Why use a whistle at all?

But most of all, it seems odd that an MLB base coach would need to use a whistle to get the attention of his players. Why wouldn’t the outfield simply look to the coach between pitches? They aren’t middle-school boys on the ball field. It seems like poor preparation on the part of the coach.

As someone who is easily irritated by the sounds of 4th-grade recorders, cheap plastic water bottles, and that damn drum in Cleveland, I can relate Donaldson’s frustration with an obnoxious whistle. And, as much as I hate to type this, It’s a bit “bush league” to blow a whistle during an at-bat, too – especially from a coach. Yes, it’s not against the rules, but it seems like it is against basic human dignity.

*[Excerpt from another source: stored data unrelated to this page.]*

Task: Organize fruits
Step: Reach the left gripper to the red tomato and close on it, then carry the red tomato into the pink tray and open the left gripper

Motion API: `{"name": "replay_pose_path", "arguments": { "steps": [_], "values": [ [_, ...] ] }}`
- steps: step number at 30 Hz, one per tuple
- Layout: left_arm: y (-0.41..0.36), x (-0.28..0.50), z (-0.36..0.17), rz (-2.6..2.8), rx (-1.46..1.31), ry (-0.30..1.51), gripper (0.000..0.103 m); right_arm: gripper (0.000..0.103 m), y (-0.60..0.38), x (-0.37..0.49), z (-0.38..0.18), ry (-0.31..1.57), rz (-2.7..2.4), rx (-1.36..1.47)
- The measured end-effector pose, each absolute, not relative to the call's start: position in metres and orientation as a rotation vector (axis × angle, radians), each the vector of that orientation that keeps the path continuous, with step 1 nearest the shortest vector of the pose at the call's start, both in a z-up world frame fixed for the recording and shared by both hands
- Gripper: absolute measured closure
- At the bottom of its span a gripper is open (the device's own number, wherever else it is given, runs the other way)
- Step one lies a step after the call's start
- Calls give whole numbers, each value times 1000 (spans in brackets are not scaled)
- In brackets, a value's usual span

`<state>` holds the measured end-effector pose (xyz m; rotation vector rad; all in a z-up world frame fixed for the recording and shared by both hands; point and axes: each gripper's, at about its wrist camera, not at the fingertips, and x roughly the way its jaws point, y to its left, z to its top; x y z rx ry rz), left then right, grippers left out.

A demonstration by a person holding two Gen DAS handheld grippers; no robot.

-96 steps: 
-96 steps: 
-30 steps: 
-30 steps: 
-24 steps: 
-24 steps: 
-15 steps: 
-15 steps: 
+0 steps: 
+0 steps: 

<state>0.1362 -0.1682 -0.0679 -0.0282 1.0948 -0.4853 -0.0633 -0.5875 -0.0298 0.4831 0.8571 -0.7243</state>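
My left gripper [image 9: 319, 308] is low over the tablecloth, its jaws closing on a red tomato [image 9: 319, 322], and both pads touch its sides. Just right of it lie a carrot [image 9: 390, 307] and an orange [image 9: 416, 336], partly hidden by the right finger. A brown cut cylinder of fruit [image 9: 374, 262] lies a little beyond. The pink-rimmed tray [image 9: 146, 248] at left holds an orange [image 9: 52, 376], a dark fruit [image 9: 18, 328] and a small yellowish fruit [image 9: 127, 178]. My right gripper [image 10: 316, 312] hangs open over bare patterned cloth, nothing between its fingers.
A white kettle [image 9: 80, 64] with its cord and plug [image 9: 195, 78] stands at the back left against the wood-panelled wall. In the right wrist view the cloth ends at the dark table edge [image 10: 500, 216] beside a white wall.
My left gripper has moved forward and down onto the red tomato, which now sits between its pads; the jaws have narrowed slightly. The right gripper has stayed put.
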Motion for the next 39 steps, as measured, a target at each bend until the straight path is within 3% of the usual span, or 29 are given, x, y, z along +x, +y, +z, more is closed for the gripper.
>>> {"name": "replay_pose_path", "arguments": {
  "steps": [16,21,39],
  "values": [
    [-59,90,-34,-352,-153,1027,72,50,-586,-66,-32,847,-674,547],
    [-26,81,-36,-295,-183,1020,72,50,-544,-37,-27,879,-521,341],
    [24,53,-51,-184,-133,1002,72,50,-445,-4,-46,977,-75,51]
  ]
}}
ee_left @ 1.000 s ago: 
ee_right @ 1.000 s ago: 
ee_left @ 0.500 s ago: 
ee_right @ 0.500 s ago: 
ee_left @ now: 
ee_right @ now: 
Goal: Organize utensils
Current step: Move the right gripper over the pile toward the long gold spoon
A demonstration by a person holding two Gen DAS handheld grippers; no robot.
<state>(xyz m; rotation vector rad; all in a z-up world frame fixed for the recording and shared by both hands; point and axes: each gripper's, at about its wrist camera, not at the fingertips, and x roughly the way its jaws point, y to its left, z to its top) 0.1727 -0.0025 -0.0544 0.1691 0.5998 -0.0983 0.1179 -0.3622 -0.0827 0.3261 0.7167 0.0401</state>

Other methods of communication

Sure, you can tell a guy he sucks or is overrated while he’s batting, but whistling just seems wrong. Not only is the sound irritating, but it seems insulting to all of the players on the field and the fans in the stands. And, if the opposing players are able to use it to their advantage – like Donaldson did – it might be time for Boston to retire the Fox 40 and use a more adult method of communication.

Next: White Sox fans can be positive

With all of the fear of sign stealing in today’s game, blowing a whistle seems to go against protecting signs. If the coach has to make noise to get the attention of certain players, the opposing team can use that whistle to start capturing signs. Isn’t there a better way?